◆ **Task to carry out**: Every entry is to be written out word for word.
**** Records provided ****
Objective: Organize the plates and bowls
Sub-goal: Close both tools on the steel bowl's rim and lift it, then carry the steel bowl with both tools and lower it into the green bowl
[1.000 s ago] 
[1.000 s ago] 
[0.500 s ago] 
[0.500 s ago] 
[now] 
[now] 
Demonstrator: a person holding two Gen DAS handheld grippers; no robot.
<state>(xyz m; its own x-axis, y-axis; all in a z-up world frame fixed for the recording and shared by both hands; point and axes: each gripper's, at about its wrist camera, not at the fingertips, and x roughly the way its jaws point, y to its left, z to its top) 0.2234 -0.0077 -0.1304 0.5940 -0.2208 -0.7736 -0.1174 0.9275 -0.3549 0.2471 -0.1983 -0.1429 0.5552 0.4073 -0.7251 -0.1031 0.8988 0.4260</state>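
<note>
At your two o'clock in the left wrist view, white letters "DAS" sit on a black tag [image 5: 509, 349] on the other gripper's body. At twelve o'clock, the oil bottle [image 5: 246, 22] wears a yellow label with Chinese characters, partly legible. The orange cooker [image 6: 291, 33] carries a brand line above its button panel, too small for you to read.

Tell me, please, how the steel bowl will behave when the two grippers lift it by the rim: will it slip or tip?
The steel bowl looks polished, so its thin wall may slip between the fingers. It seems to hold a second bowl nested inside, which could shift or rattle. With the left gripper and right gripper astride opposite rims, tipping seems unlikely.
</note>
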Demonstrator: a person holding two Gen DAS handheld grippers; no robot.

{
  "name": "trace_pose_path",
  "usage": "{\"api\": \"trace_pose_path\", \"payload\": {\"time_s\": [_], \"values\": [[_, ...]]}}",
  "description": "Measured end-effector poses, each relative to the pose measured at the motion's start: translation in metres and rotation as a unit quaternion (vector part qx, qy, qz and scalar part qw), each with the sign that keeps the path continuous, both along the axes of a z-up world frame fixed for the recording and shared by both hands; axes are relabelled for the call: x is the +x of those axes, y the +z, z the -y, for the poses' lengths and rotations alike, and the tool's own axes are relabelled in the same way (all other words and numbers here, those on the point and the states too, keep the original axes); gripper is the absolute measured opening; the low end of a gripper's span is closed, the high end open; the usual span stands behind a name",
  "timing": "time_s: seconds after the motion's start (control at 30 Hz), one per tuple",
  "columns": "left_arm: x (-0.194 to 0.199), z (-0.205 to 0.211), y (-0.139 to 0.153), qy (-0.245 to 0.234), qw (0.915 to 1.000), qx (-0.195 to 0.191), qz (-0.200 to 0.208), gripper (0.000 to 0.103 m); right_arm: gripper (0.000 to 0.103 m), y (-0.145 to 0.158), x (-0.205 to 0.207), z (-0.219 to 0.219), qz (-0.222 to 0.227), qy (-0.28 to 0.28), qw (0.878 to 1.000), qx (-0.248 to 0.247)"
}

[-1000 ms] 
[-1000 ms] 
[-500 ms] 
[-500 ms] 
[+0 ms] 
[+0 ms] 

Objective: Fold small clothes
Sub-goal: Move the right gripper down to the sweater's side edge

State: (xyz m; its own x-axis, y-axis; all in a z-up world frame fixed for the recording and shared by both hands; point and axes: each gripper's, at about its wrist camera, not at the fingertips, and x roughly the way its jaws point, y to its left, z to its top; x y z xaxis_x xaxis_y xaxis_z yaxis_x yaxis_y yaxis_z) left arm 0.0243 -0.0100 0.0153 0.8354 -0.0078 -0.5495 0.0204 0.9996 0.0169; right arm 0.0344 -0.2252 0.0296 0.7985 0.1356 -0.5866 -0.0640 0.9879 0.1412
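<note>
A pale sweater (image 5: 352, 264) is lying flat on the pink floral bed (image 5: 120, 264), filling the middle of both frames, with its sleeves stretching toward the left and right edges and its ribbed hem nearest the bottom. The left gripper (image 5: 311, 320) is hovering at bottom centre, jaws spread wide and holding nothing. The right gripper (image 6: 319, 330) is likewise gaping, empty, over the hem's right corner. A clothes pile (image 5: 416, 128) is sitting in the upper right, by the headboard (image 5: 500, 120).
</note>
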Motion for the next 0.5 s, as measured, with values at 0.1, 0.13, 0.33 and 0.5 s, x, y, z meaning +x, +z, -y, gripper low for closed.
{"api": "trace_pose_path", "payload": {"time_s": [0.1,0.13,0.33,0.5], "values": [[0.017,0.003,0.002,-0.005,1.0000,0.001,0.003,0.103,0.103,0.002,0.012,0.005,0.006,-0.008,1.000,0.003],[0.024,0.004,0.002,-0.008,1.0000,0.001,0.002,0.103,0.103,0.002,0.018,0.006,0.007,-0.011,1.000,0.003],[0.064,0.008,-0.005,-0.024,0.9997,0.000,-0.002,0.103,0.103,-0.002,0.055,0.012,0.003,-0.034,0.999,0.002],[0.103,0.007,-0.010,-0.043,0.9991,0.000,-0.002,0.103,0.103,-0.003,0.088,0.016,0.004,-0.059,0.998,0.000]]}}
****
◆ **The answer**:
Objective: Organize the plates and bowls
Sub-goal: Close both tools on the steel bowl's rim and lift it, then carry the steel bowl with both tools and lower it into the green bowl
[1.000 s ago] 
[1.000 s ago] 
[0.500 s ago] 
[0.500 s ago] 
[now] 
[now] 
Demonstrator: a person holding two Gen DAS handheld grippers; no robot.
<state>(xyz m; its own x-axis, y-axis; all in a z-up world frame fixed for the recording and shared by both hands; point and axes: each gripper's, at about its wrist camera, not at the fingertips, and x roughly the way its jaws point, y to its left, z to its top) 0.2234 -0.0077 -0.1304 0.5940 -0.2208 -0.7736 -0.1174 0.9275 -0.3549 0.2471 -0.1983 -0.1429 0.5552 0.4073 -0.7251 -0.1031 0.8988 0.4260</state>
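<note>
At your two o'clock in the left wrist view, white letters "DAS" sit on a black tag [image 5: 509, 349] on the other gripper's body. At twelve o'clock, the oil bottle [image 5: 246, 22] wears a yellow label with Chinese characters, partly legible. The orange cooker [image 6: 291, 33] carries a brand line above its button panel, too small for you to read.

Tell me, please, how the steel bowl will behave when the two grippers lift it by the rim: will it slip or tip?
The steel bowl looks polished, so its thin wall may slip between the fingers. It seems to hold a second bowl nested inside, which could shift or rattle. With the left gripper and right gripper astride opposite rims, tipping seems unlikely.
</note>
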Demonstrator: a person holding two Gen DAS handheld grippers; no robot.

{
  "name": "trace_pose_path",
  "usage": "{\"api\": \"trace_pose_path\", \"payload\": {\"time_s\": [_], \"values\": [[_, ...]]}}",
  "description": "Measured end-effector poses, each relative to the pose measured at the motion's start: translation in metres and rotation as a unit quaternion (vector part qx, qy, qz and scalar part qw), each with the sign that keeps the path continuous, both along the axes of a z-up world frame fixed for the recording and shared by both hands; axes are relabelled for the call: x is the +x of those axes, y the +z, z the -y, for the poses' lengths and rotations alike, and the tool's own axes are relabelled in the same way (all other words and numbers here, those on the point and the states too, keep the original axes); gripper is the absolute measured opening; the low end of a gripper's span is closed, the high end open; the usual span stands behind a name",
  "timing": "time_s: seconds after the motion's start (control at 30 Hz), one per tuple",
  "columns": "left_arm: x (-0.194 to 0.199), z (-0.205 to 0.211), y (-0.139 to 0.153), qy (-0.245 to 0.234), qw (0.915 to 1.000), qx (-0.195 to 0.191), qz (-0.200 to 0.208), gripper (0.000 to 0.103 m); right_arm: gripper (0.000 to 0.103 m), y (-0.145 to 0.158), x (-0.205 to 0.207), z (-0.219 to 0.219), qz (-0.222 to 0.227), qy (-0.28 to 0.28), qw (0.878 to 1.000), qx (-0.248 to 0.247)"
}

[-1000 ms] 
[-1000 ms] 
[-500 ms] 
[-500 ms] 
[+0 ms] 
[+0 ms] 

Objective: Fold small clothes
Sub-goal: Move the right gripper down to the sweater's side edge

State: (xyz m; its own x-axis, y-axis; all in a z-up world frame fixed for the recording and shared by both hands; point and axes: each gripper's, at about its wrist camera, not at the fingertips, and x roughly the way its jaws point, y to its left, z to its top; x y z xaxis_x xaxis_y xaxis_z yaxis_x yaxis_y yaxis_z) left arm 0.0243 -0.0100 0.0153 0.8354 -0.0078 -0.5495 0.0204 0.9996 0.0169; right arm 0.0344 -0.2252 0.0296 0.7985 0.1356 -0.5866 -0.0640 0.9879 0.1412
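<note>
A pale sweater (image 5: 352, 264) is lying flat on the pink floral bed (image 5: 120, 264), filling the middle of both frames, with its sleeves stretching toward the left and right edges and its ribbed hem nearest the bottom. The left gripper (image 5: 311, 320) is hovering at bottom centre, jaws spread wide and holding nothing. The right gripper (image 6: 319, 330) is likewise gaping, empty, over the hem's right corner. A clothes pile (image 5: 416, 128) is sitting in the upper right, by the headboard (image 5: 500, 120).
</note>
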Motion for the next 0.5 s, as measured, with values at 0.1, 0.13, 0.33 and 0.5 s, x, y, z meaning +x, +z, -y, gripper low for closed.
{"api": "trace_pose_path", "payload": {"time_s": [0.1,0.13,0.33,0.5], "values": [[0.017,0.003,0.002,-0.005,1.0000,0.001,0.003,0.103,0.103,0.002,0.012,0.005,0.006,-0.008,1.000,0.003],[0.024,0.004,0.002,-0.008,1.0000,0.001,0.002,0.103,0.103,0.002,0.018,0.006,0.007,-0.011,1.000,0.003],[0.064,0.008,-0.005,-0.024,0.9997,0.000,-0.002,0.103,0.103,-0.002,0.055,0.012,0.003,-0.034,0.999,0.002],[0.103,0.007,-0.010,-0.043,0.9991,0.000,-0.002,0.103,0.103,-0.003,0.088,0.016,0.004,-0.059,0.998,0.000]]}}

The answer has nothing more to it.